Problem to solve =
For every line in the material, output its text exactly and exclude any image it holds.

Information provided =
________

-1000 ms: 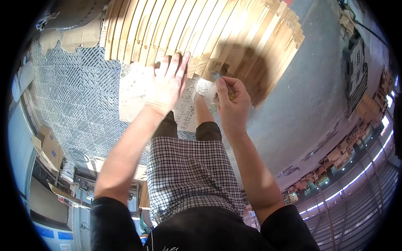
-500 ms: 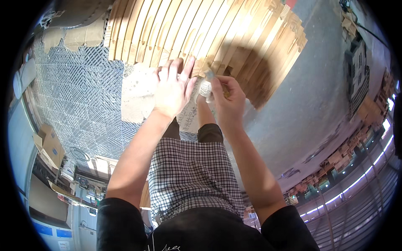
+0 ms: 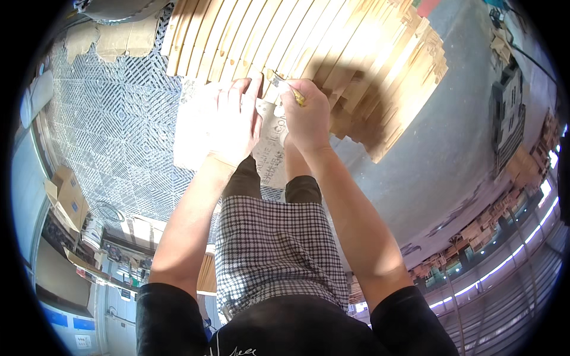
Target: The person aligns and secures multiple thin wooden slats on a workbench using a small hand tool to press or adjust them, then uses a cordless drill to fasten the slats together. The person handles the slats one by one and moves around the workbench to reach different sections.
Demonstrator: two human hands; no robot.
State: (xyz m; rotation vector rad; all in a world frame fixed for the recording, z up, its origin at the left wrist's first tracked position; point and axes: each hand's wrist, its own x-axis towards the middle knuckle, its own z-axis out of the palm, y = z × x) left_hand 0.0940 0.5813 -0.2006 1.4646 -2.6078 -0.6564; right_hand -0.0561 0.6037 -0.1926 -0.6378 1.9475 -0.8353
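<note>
Wooden strips (image 3: pixel 255 41) lie side by side in a wide row, their near ends toward me. My left hand (image 3: pixel 234 118) rests at those ends, fingers stretched out, fingertips touching the wood; it looks open and holds nothing. Just right of it, my right hand (image 3: pixel 309 110) is closed round a small yellow-handled tool (image 3: pixel 298 98) with a narrow flat tip. That tip points up and left and meets the end of a strip. Whether it is a scraper, a knife or a brush I cannot make out.
Flattened cardboard (image 3: pixel 193 136) lies under the strips' near edge, around my feet. A patterned grey mat (image 3: pixel 119 118) covers the floor on the left; smooth grey floor (image 3: pixel 409 184) lies to the right. A cardboard box (image 3: pixel 66 199) stands at far left.
My right hand has moved left and up with the tool, closer to my left hand. My left hand has shifted slightly left. The view has shifted a little.
</note>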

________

Response box =
-1000 ms: 
-500 ms: 
+0 ms: 
Target: The person aligns and secures multiple thin wooden slats on a workbench using a small hand tool to press or adjust them, then uses a cordless drill to fasten the slats together. The person handles the slats one by one and moves around the workbench to reach different sections.
Demonstrator: two human hands; no robot.
State: (xyz m; rotation vector rad; all in a world frame fixed for the recording, z up, its origin at the left wrist's first tracked position; point and axes: each hand's wrist, its own x-axis towards the middle knuckle, its own z-axis out of the palm, y = z × x) left_hand 0.0940 0.5813 -0.2006 1.4646 -2.6078 -0.6564; right_hand -0.0561 0.6037 -0.1926 -0.6378 1.9475 -0.8353
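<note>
Wooden strips (image 3: pixel 255 41) lie side by side in a wide row, their near ends toward me. My left hand (image 3: pixel 234 118) rests at those ends, fingers stretched out, fingertips touching the wood; it looks open and holds nothing. Just right of it, my right hand (image 3: pixel 309 110) is closed round a small yellow-handled tool (image 3: pixel 298 98) with a narrow flat tip. That tip points up and left and meets the end of a strip. Whether it is a scraper, a knife or a brush I cannot make out.
Flattened cardboard (image 3: pixel 193 136) lies under the strips' near edge, around my feet. A patterned grey mat (image 3: pixel 119 118) covers the floor on the left; smooth grey floor (image 3: pixel 409 184) lies to the right. A cardboard box (image 3: pixel 66 199) stands at far left.
My right hand has moved left and up with the tool, closer to my left hand. My left hand has shifted slightly left. The view has shifted a little.
</note>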

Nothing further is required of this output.